## Requirement
Could you filter the records below down to the lines that include the word "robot"?
BEGIN
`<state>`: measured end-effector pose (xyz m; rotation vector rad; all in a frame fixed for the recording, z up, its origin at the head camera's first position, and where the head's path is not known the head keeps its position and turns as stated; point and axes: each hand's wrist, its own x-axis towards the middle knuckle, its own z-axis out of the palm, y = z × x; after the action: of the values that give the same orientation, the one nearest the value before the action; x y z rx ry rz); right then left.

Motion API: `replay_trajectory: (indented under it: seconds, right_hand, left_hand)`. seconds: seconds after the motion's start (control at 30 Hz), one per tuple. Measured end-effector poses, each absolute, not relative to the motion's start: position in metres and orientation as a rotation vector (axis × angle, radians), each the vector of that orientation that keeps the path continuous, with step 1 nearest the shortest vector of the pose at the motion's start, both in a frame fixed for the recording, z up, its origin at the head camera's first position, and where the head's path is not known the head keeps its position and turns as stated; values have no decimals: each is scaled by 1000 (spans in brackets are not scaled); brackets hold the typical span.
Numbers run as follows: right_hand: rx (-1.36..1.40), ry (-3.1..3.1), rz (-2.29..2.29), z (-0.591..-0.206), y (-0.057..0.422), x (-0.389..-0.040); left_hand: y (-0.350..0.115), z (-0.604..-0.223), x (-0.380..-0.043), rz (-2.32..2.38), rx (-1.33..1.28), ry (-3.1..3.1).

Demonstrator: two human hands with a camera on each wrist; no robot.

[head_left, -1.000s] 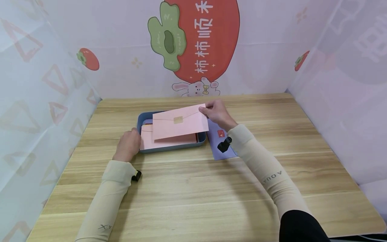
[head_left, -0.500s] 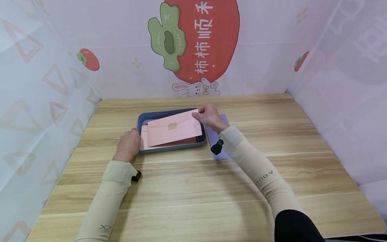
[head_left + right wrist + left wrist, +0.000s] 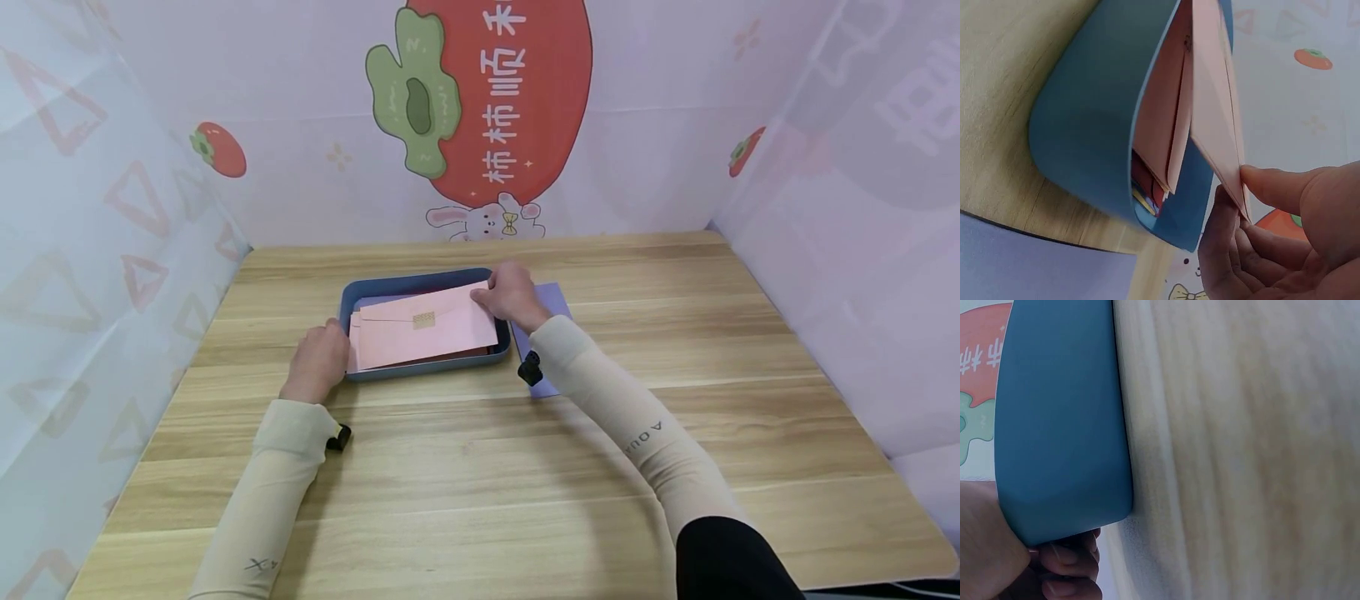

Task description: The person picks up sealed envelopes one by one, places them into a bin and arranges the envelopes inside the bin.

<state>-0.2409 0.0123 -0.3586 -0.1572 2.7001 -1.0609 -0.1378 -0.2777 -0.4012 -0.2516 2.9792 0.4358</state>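
A blue box (image 3: 420,369) with a low rim lies on the table, holding a stack of envelopes. My right hand (image 3: 517,296) pinches the right end of a pink envelope (image 3: 427,329) with a gold patch on its flap. This envelope's left end lies down in the box, and its right end is tilted up. In the right wrist view, thumb and fingers grip its corner (image 3: 1229,169) above another pink envelope (image 3: 1166,119) in the box. At the box's left end, my left hand (image 3: 318,358) grips the wall, its fingers curled by the corner in the left wrist view.
A purple envelope (image 3: 555,298) lies on the wooden table (image 3: 450,483) right of the box, partly hidden by my right forearm. Printed cloth walls (image 3: 300,100) stand at the back and both sides.
My right hand has moved left and slightly down with the pink envelope, which has sunk from above the box into it. The left hand stays on the box.
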Motion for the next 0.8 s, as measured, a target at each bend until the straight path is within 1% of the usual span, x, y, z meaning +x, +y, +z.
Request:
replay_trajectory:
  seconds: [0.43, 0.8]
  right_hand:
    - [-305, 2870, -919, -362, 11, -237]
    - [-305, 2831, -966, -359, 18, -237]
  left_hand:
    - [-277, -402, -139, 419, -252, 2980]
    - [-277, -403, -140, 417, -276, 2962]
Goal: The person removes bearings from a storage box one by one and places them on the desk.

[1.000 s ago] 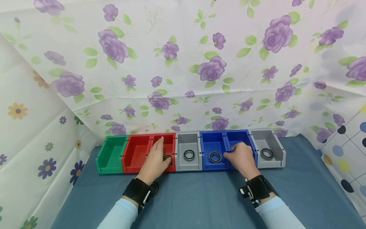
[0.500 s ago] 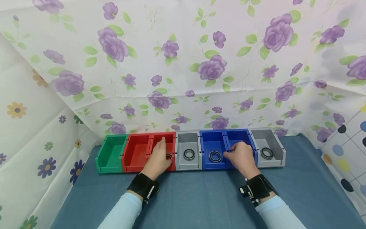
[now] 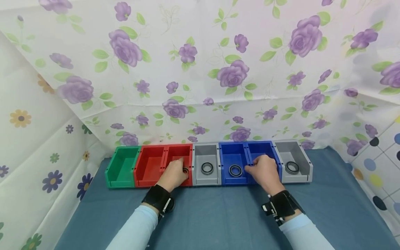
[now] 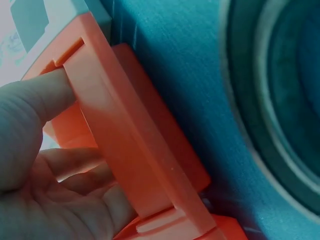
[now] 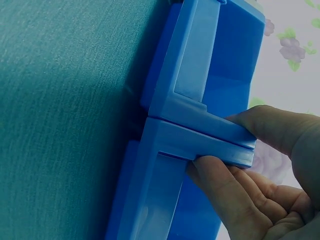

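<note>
My left hand [image 3: 173,174] reaches over the front of the right-hand red bin [image 3: 177,150], fingers bent down inside. Beside the thumb, part of a black-sealed ball bearing [image 3: 185,170] shows; whether the fingers grip it is hidden. In the left wrist view the bin's front wall [image 4: 125,140] covers the fingertips. Another bearing [image 4: 245,85] lies on the cloth under the left wrist. With thumb and index finger on opposite sides, my right hand [image 3: 264,172] pinches the adjoining side walls [image 5: 205,135] of the two blue bins.
Further bearings lie in the middle grey bin [image 3: 207,168], the left blue bin [image 3: 235,170] and the right grey bin [image 3: 292,167]. A green bin [image 3: 123,168] and another red bin [image 3: 150,168] stand leftward. Behind the row hangs a flowered sheet [image 3: 200,76]. Blue cloth [image 3: 215,218] covers the table.
My left hand has moved slightly right and farther into the red bin, and its extended fingers have bent downward. The right hand keeps its place on the blue bin walls.
</note>
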Motion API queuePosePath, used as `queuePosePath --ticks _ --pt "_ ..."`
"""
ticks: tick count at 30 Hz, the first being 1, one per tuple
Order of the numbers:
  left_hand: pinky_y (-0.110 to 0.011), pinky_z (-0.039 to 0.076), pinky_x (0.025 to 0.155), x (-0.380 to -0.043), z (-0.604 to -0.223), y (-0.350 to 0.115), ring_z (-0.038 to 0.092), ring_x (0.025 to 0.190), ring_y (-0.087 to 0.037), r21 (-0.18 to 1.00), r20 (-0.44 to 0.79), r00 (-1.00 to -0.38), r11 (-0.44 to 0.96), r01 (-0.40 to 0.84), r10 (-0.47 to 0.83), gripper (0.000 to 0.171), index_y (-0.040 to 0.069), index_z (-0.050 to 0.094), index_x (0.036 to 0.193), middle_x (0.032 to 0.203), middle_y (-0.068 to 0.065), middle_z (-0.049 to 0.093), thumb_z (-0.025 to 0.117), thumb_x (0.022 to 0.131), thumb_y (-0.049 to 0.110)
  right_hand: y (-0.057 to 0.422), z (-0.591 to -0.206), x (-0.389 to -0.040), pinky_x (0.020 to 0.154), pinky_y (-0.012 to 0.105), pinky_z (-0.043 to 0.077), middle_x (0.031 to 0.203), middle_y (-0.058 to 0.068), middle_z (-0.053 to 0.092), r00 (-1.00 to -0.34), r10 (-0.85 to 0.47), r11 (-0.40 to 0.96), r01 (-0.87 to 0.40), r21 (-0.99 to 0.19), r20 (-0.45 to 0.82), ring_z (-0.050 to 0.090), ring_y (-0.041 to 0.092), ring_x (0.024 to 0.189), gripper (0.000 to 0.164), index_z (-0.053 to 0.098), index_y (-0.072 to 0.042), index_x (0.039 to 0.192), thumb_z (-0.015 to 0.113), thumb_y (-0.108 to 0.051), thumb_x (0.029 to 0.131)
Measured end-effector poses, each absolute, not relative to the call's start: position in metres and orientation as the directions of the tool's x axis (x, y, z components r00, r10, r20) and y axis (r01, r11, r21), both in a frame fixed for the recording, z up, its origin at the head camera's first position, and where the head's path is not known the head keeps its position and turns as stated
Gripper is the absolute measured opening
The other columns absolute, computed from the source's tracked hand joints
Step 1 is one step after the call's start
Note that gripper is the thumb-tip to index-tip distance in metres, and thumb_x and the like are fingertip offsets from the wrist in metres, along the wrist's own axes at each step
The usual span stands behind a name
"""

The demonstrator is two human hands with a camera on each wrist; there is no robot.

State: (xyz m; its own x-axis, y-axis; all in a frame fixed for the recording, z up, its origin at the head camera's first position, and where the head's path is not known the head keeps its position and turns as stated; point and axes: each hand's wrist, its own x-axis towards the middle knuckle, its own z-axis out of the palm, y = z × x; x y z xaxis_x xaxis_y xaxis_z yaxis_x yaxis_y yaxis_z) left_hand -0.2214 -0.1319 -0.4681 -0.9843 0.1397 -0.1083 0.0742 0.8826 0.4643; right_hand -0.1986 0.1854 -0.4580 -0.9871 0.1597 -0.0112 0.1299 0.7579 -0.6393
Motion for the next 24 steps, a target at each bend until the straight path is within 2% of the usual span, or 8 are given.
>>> queuePosePath --ticks 2,4,11,20,24 --pt "-0.028 0.049 0.063 -0.2212 -0.4671 -0.1323 0.052 0.071 -0.018 0.472 -0.134 -0.982 0.880 0.055 0.133 0.037 0.006 0.054 0.107 0.083 -0.006 0.055 0.072 0.077 0.015 0.1855 -0.4587 -0.1991 0.039 0.027 0.027 0.052 -0.004 0.029 -0.987 0.160 0.758 0.131 -0.639 -0.012 0.037 0.015 0.043 0.043 0.038 -0.014 0.057 0.072 -0.029 0.079" --pt "-0.027 0.047 0.058 -0.2213 -0.4663 -0.1326 0.052 0.066 -0.018 0.477 -0.150 -0.981 0.878 0.040 0.126 0.029 0.008 0.055 0.098 0.077 -0.005 0.053 0.072 0.077 0.016 0.1855 -0.4594 -0.1994 0.039 0.027 0.028 0.052 -0.004 0.030 -0.987 0.162 0.760 0.130 -0.636 -0.009 0.037 0.015 0.043 0.043 0.038 -0.014 0.057 0.073 -0.029 0.078" --pt "-0.027 0.045 0.055 -0.2234 -0.4669 -0.1323 0.052 0.061 -0.018 0.477 -0.163 -0.980 0.879 0.021 0.112 0.014 0.011 0.059 0.085 0.066 -0.004 0.053 0.070 0.077 0.015 0.1850 -0.4595 -0.1995 0.039 0.027 0.028 0.052 -0.004 0.029 -0.986 0.167 0.762 0.132 -0.633 -0.004 0.037 0.015 0.043 0.044 0.037 -0.014 0.057 0.073 -0.028 0.078" --pt "-0.027 0.044 0.050 -0.2226 -0.4688 -0.1296 0.051 0.055 -0.018 0.460 -0.131 -0.990 0.888 -0.014 0.053 0.015 0.011 0.057 0.071 0.059 -0.005 0.051 0.072 0.074 0.013 0.1859 -0.4596 -0.1994 0.039 0.027 0.028 0.051 -0.004 0.030 -0.986 0.166 0.753 0.135 -0.644 -0.012 0.038 0.016 0.043 0.044 0.038 -0.014 0.057 0.073 -0.028 0.079" --pt "-0.027 0.045 0.050 -0.2215 -0.4688 -0.1284 0.051 0.056 -0.018 0.470 -0.118 -0.992 0.882 -0.027 0.033 0.013 0.011 0.058 0.072 0.059 -0.004 0.051 0.071 0.075 0.012 0.1868 -0.4597 -0.1997 0.039 0.027 0.028 0.051 -0.004 0.030 -0.986 0.165 0.751 0.137 -0.646 -0.017 0.038 0.015 0.043 0.043 0.038 -0.014 0.057 0.073 -0.028 0.079"
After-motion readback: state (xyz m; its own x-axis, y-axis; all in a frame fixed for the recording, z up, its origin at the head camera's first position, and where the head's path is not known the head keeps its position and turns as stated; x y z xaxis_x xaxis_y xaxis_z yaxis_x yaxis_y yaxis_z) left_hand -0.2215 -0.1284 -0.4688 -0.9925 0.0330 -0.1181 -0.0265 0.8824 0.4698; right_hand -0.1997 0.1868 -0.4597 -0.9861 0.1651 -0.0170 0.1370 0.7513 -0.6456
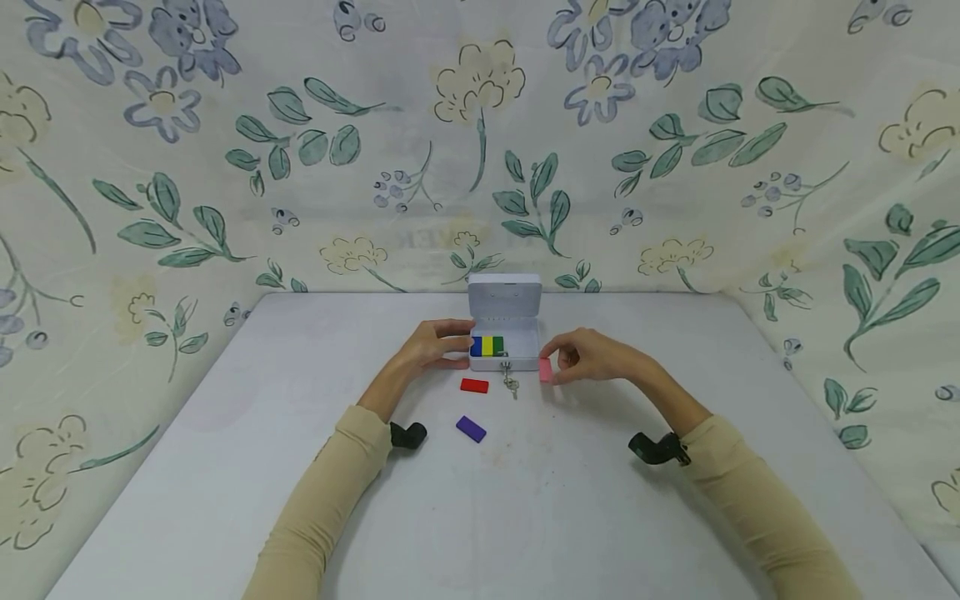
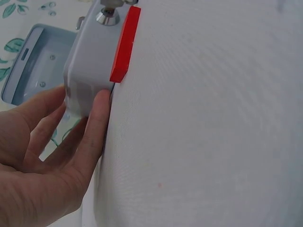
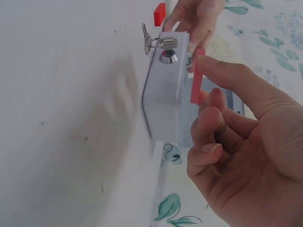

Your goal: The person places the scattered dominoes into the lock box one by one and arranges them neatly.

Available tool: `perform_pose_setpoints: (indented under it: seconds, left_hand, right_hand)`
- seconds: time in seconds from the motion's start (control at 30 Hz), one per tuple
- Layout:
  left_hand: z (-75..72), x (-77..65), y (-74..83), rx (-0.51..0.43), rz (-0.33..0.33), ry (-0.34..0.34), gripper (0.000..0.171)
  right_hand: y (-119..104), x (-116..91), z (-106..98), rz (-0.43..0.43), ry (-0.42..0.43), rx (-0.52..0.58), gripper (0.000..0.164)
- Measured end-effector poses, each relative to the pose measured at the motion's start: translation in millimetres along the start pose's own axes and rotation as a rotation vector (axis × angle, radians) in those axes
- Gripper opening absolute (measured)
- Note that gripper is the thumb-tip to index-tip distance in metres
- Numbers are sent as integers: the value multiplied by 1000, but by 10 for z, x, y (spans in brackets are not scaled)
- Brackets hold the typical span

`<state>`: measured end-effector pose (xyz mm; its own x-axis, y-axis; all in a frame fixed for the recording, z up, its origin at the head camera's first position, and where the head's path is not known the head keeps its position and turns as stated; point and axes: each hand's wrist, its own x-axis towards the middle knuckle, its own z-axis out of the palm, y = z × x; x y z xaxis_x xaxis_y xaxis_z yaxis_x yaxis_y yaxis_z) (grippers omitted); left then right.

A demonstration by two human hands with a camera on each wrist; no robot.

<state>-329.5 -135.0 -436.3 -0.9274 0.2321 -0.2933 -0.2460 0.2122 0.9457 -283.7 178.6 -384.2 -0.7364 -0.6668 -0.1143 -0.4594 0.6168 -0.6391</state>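
Observation:
A small pale grey metal lockbox (image 1: 523, 364) stands on the table with its lid (image 1: 504, 298) raised. Blue, yellow (image 1: 487, 346) and green blocks lie side by side in its left part. My left hand (image 1: 433, 346) rests its fairly straight fingers against the box's left end. Between thumb and fingers, my right hand (image 1: 592, 354) pinches a flat pink block (image 3: 197, 78), at the box's front right corner in the head view. Keys (image 1: 512, 385) hang from the front lock (image 3: 168, 56). In front of the box lies a red block (image 1: 474, 386).
A purple block (image 1: 471, 429) lies nearer to me on the white table (image 1: 562, 517). Flower-patterned cloth (image 1: 480, 167) hangs behind and at both sides. Each wrist carries a black camera mount (image 1: 657, 448).

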Motion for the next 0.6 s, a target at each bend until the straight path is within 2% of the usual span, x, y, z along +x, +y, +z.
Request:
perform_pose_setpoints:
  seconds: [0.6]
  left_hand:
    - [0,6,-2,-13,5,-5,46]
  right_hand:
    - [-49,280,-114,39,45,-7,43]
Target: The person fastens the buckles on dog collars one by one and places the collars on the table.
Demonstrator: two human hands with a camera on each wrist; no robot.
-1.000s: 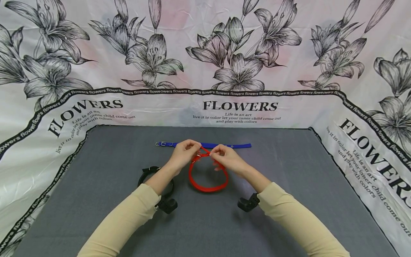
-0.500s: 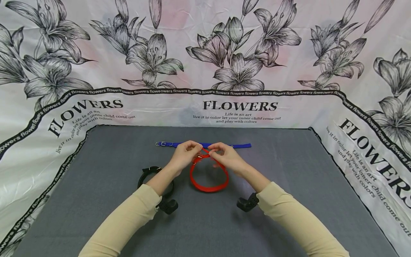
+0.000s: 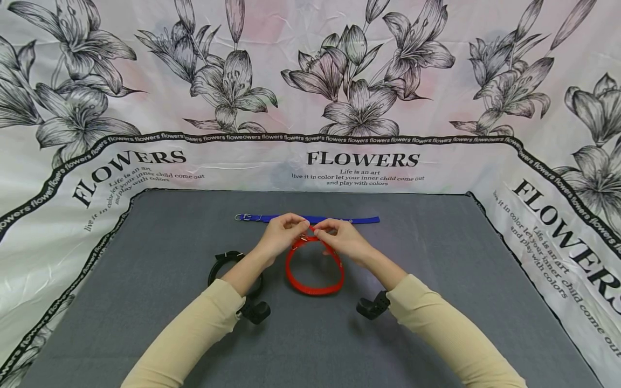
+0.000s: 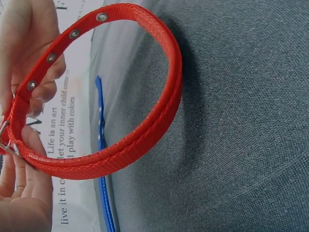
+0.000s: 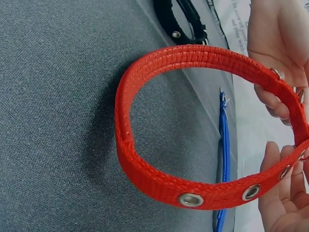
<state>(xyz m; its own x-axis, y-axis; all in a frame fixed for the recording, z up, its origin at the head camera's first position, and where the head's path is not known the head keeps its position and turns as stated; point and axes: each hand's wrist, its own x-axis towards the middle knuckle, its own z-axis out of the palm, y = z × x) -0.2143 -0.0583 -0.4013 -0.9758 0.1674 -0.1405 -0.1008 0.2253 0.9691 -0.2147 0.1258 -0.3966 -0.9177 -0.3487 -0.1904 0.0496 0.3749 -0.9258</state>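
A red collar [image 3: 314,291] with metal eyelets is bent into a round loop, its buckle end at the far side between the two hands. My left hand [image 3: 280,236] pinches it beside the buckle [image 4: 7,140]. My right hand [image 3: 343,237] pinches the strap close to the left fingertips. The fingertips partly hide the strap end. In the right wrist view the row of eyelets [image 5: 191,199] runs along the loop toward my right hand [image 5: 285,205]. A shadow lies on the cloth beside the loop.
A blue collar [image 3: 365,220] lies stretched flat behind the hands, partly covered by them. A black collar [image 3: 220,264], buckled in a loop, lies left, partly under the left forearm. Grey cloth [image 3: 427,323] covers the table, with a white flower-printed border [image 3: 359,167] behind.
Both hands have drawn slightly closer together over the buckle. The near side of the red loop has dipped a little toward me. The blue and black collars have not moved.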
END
## Answer box
Demonstrator: two human hands with a camera on each wrist; no robot.
The demonstrator is two human hands with a camera on each wrist; there is no robot.
A demonstration by two human hands with a camera on each wrist; no robot.
Demonstrator: two human hands with a camera on each wrist; no robot.

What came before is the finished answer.